PenGym: Training Reinforcement Learning Agents Against Real Vulnerable Systems
Hook
What if your AI pentester trained by actually exploiting real vulnerable servers instead of playing in a sandbox? That's exactly what happens when reinforcement learning meets live cyber ranges.
Context
Reinforcement learning has made impressive strides in games, robotics, and simulated environments, but cybersecurity presents a unique challenge: the sim-to-real gap. An RL agent that performs perfectly in a simplified network simulator often fails catastrophically when confronted with real systems where exploits timeout, services behave unpredictably, and network noise obscures clear state observations.
Traditional approaches to training autonomous penetration testing agents rely on pure simulation environments like NASim or CybORG, where network interactions are abstracted into clean state transitions and deterministic outcomes.
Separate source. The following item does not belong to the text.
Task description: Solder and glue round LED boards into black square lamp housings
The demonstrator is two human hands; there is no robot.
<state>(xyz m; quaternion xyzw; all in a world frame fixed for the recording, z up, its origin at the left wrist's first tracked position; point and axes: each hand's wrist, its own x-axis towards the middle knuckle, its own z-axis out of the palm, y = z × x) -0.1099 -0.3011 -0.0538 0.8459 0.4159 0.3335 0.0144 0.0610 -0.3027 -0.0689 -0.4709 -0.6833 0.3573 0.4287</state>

While these simulators enable rapid experimentation, they gloss over the messy reality of actual exploitation—the three-second delay while nmap probes a service, the 60% success rate of a temperamental exploit, the partial information from incomplete scan results. PenGym emerged from cyb3rlab to address this gap by creating a framework that lets RL agents interact with real vulnerable virtual machines while maintaining the standard Gymnasium API that modern RL algorithms expect.
Technical Insight
PenGym's architecture consists of three interlocking components: NASim for state abstraction and simulation scaffolding, CyRIS for automated cyber range creation, and a custom Action/State Module that serves as the critical translation layer between RL agent commands and actual penetration testing tools.
The genius of PenGym lies in how it maintains the Gymnasium interface while executing real-world operations under the hood. When an agent calls env.step(action), that action—represented as an integer in the standard RL fashion—gets mapped through a carefully designed action space into concrete penetration testing commands. For instance, action 45 might translate to "execute nmap service scan on host 192.168.1.10" while action 87 becomes "attempt vsftpd 2.3.4 backdoor exploit against target."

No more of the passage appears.